However I would have had a trailing stop on it in the present climate, Risk measures are necessary.
Wayne its absolute rubbish to think BHP will crash to $12 in the short term, Absolute rubbish!.
Hello Freeballinginawetsuit,

Re Wayne’s $12 forecast - How do you know for sure it’s wrong? You must have one hell of a crystal ball!

$12 is quite possible. Sure, it’s not likely, but there have been real crash scenarios in the past - look at 1929, and 1987 for example – just look at the way commodities are trading now, and bond markets, interest rates, etc. Have you looked at crude oil, unleaded futures, copper and other base metals recently? Imagine the bottom fell out of them and what the effect it might have?

Try this on for size ala Douglas: Anything can happen, and every moment in the market is unique. The biggest crime many commit is not realising this. This is what risk management is all about, being prepared for any eventuality.

Wayne is illustrating this point. BHP may never make $12 this financial year, but it is conceivable, and on a par with your projection of $35. The question is, if the indications show the probability of one or other eventuality becoming a reality, do you have a plan of action to take advantage of these opportunities? Maybe BHP range trades around the current levels for the remainder of the year too – all possible.

Me, I just don’t know what will happen, but I can tell you that I will be looking for clues, and use my analysis and rules to trade the market whatever it does… maybe you may consider adopting a more open minded approach to the future, it may help you to avoid the negative effects of bearish moves, what do you think?


Regards


Magdoran
 
The US & China are symbiotic economies currently.

China can only consume 42% of their own output [this is a very small consumption]
They thus rely on the rest of the OECD bloc to take the surplus production.
The US accounts for some 68% of the 58% surplus.
Walmart alone accounts for 30% of the US 68%

Now supposing China did not cycle the FX surplus back to the US via the purchase of Treasuries? Could, would the US continue to purchase Chinese manufacturing output?
Protectionism is very strongly on the rise through Congress & Senate working parties, you need only look at various mergers that were blocked recently.

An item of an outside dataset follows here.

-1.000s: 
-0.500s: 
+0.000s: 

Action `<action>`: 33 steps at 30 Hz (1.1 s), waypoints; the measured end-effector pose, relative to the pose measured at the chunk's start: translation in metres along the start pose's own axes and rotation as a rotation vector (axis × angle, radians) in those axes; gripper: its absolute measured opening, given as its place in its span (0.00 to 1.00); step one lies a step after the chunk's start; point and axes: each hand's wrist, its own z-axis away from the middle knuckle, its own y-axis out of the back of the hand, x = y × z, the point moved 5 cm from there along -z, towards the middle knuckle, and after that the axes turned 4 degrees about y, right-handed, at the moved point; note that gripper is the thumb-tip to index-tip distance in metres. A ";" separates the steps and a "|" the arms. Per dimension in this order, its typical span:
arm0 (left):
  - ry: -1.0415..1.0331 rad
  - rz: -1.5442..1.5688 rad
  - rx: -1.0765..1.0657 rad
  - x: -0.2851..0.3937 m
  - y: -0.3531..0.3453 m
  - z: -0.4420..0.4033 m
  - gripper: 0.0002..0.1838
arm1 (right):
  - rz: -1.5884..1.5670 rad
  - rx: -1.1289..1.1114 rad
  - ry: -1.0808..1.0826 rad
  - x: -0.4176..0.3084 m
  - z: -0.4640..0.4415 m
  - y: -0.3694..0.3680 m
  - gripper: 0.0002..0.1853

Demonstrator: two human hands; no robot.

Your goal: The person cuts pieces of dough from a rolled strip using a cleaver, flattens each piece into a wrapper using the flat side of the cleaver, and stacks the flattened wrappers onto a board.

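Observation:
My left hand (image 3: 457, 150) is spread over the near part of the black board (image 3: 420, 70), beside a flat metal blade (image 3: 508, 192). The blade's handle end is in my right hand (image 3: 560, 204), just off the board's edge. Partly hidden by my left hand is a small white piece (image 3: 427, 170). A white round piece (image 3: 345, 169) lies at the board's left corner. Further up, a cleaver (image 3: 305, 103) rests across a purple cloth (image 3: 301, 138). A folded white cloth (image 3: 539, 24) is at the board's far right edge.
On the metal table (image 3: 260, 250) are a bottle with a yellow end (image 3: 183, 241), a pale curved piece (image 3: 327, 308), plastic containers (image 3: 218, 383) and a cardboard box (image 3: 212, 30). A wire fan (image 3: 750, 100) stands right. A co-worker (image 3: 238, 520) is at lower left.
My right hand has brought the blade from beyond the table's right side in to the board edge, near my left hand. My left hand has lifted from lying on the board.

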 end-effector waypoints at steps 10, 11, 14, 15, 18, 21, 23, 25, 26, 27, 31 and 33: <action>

Trade tarriffs, etc are again a fact of global trade, thus, should China NOT support the US consumer, the US consumer would possibly be denied the opportunity to purchase from China just in case they would still wish to, or could afford to.

China is still a managed economy.
It is managed locally with great inefficiencies and wasted capital.
In China, it has led to massive overinvestment in manufacturing assets in sectors already suffering from oversupply. Investment in fixed assets -- everything from steel mills to cement plants to oil refineries to highways -- grew by 30% in the first half of 2006.

Although the reported profits of China's largest industrial enterprises climbed 28% in the first half of 2006 over the same period in 2005, companies in some sectors have seen profits squeezed, sometimes to the vanishing point. According to government numbers, 80% of the profits in the Chinese economy went to companies in the oil, power, coal and nonferrous metals sectors. The other 30 sectors of the economy shared just 20% of corporate profits.

Profits in the Steel sector dropped by 20% in the first half of the year. The problem is overcapacity. Too many steel companies have added too much capacity, driving down the price they can charge for their product.

Cheap money in plentiful supply has produced a real estate boom in China, too. Higher prices pull more money into real estate, of course. In the first six months of 2006, real estate investment climbed 24.2% over the same period in 2005. According to the National Bureau of Statistics, 1.41 billion square meters of housing were built from January through June 2006, up 21% from 2006.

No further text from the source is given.